If you wish to visualize it, it should create this .jsonl file. You possibly can load it .jsonl Once you name a visualization perform and use the file, an HTML file is created.
lx.io.save_annotated_documents(
[result],
output_name="adr_extraction.jsonl",
output_dir="."
)
html_content = lx.visualize("adr_extraction.jsonl")
# Show the HTML content material immediately
show((html_content))

Use longer scientific notes
Precise scientific notes are sometimes for much longer than the examples above. For instance, beneath is an precise word from ADE-CORPUS-V2 Dataset Launched beneath MIT License.

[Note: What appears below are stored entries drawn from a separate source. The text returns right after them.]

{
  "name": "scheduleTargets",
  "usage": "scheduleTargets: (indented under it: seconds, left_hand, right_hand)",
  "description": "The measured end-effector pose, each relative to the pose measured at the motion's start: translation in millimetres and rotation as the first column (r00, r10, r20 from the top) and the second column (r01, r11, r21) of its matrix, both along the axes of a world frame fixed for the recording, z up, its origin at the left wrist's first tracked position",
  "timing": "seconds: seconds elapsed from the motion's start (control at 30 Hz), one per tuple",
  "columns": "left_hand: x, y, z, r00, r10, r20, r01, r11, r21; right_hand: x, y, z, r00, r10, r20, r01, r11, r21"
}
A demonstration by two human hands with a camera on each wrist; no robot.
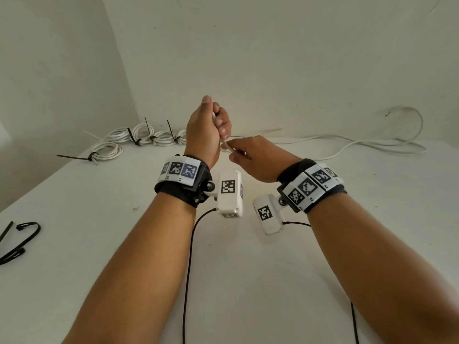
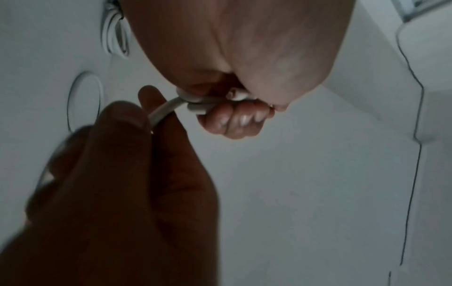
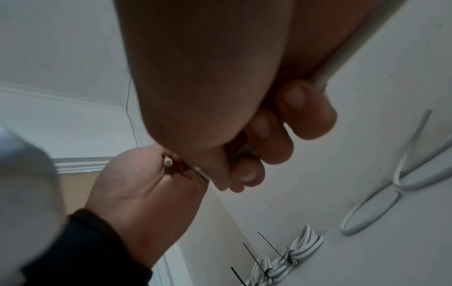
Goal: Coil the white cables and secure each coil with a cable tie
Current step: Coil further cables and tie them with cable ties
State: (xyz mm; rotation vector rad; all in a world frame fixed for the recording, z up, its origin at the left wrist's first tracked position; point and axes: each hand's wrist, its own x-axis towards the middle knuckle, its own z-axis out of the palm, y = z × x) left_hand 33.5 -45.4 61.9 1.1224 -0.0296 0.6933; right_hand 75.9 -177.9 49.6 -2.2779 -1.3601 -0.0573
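Note:
My left hand (image 1: 211,125) is raised above the table in a fist that grips the end of a white cable (image 1: 226,146); the cut tip (image 3: 168,162) pokes out of the fist. Just below it, my right hand (image 1: 244,155) pinches the same cable between thumb and fingers. In the left wrist view the cable (image 2: 166,110) bends from the curled left fingers (image 2: 232,120) into the dark right hand (image 2: 127,154). The rest of the cable (image 1: 347,146) trails loose to the right and loops up the wall (image 1: 419,122). Two spare black cable ties (image 1: 22,240) lie at the table's left edge.
Several white coils bound with black ties (image 1: 139,136) lie in a row at the back left against the wall, one nearer (image 1: 106,151). The white table (image 1: 248,269) meets walls at the back and left. Thin black camera leads (image 1: 188,256) hang from both wrists.

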Motion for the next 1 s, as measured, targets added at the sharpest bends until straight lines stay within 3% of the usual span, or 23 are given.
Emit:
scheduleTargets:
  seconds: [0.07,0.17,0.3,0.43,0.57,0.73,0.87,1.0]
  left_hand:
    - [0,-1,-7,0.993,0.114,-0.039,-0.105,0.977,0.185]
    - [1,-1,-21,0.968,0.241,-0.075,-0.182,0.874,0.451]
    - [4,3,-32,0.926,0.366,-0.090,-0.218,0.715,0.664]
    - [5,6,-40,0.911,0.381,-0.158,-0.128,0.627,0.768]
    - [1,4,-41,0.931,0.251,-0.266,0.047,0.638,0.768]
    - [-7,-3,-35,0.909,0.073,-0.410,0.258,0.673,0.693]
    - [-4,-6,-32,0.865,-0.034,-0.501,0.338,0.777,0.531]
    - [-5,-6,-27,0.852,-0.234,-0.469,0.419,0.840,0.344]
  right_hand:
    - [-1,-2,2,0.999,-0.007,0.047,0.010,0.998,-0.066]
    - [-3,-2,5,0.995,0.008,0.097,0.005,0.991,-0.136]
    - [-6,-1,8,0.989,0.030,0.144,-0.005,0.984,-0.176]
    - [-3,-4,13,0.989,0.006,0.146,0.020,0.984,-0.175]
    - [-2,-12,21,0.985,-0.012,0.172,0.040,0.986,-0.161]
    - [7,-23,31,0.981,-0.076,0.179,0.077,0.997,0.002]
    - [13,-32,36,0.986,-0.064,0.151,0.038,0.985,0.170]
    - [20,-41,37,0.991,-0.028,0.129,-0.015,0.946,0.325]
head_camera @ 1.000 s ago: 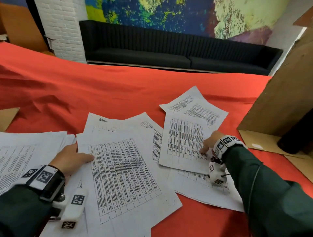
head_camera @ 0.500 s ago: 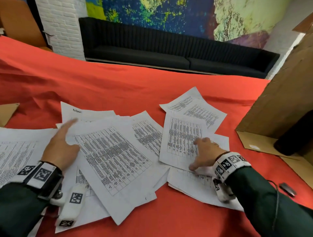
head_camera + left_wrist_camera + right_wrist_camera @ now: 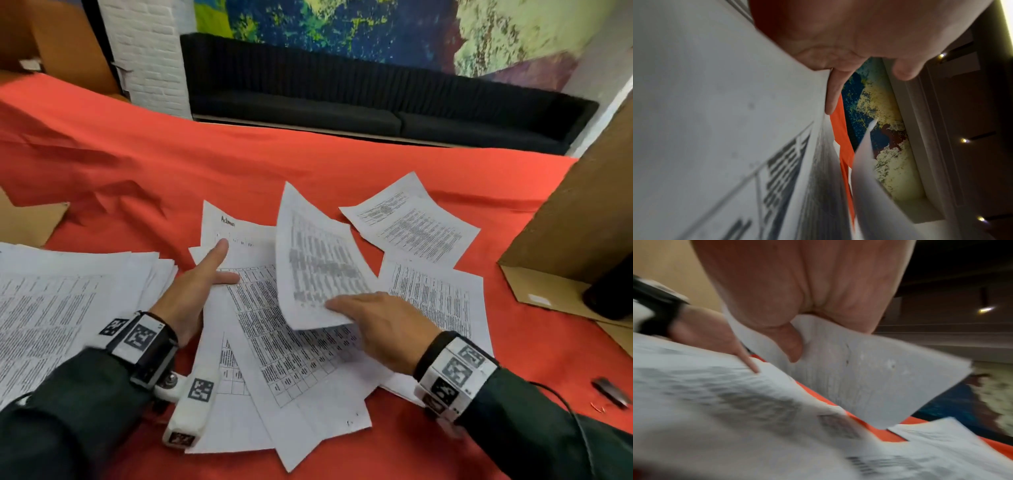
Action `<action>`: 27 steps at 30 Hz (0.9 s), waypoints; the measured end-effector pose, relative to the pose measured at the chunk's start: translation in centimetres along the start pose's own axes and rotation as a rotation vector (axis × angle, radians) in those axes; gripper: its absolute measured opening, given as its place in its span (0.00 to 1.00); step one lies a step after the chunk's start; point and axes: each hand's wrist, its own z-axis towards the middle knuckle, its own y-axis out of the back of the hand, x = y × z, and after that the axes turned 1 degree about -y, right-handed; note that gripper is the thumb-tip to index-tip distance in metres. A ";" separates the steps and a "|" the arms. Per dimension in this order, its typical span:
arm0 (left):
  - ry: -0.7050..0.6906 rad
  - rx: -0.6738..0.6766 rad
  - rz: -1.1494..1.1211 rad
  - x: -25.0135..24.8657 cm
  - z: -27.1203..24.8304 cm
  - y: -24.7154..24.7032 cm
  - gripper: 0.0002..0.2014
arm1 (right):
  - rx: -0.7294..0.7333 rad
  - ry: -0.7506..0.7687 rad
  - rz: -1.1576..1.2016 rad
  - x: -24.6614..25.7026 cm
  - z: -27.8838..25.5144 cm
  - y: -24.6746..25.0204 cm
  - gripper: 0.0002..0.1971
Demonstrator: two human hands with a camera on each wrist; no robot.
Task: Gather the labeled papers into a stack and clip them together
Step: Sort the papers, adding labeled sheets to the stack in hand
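Printed sheets lie scattered on the red cloth (image 3: 308, 161). A loose central pile (image 3: 294, 363) has a sheet with a handwritten label (image 3: 227, 221) at its far end. My left hand (image 3: 209, 274) lies flat on that pile with fingers straight, and its palm (image 3: 838, 32) is against the paper (image 3: 715, 113). My right hand (image 3: 346, 306) pinches one raised sheet (image 3: 315, 260) by its near edge, tilted up over the pile. The thumb (image 3: 793, 345) is under that raised sheet (image 3: 869, 378). More sheets (image 3: 435, 298) lie at the right. A black binder clip (image 3: 611, 392) sits near my right forearm.
A separate thick stack of papers (image 3: 51, 308) lies at the left. A cardboard box (image 3: 582, 212) stands at the right with a black cylinder (image 3: 613, 291) on its flap. A cardboard piece (image 3: 24, 222) lies at the far left. A black sofa is beyond the table.
My right hand, which pressed flat on a sheet at the right, has taken hold of it, lifted it and carried it left over the pile. The left hand stays on the pile.
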 end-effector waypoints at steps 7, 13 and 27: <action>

You possibly can entry it Hugging my face or Xenod.

To deal with longer textual content in Langextract, you retain the identical workflow, however add three parameters:
Extraction_Passes Run a number of paths on the textual content to catch particulars and enhance recall.
max_workers Controlling parallel processing permits you to course of bigger paperwork sooner.
max_char_buffer Cut up the textual content into small chunks. This helps the mannequin retains correct even when the enter may be very lengthy.
end result = lx.extract(
text_or_documents=input_text,
prompt_description=immediate,
examples=examples,
model_id="gemini-2.5-flash",
extraction_passes=3,
max_workers=20,
max_char_buffer=1000
)
That is the output. For brevity, solely a portion of the output is proven right here.

You may as well cross the doc URL immediately when you like text_or_documents parameter.
Utilizing Langextract utilizing native mannequin by way of Ollama
Langextract is just not restricted to its personal API. You may as well run it utilizing an area mannequin Orama. That is particularly helpful when utilizing privacy-sensitive scientific information that can’t go away a secure surroundings. You possibly can arrange your orama regionally, pull the mannequin of your alternative, and level it to langextract. Full directions can be found at Official Document.
Conclusion
In case you are constructing an info search system or an software that features a metadata extraction, Langextract can prevent a major quantity of preprocessing effort. In my ADR experiment, Langextract labored nicely and accurately recognized the treatment, dosage and response. What I observed is that the output immediately relies on the standard of the few shot examples offered by the consumer. So, LLM does heavy lifting, however people nonetheless stay an necessary a part of the loop. Though the outcomes had been encouraging, scientific information is excessive threat and requires wider and extra rigorous testing throughout various information units earlier than shifting to manufacturing use.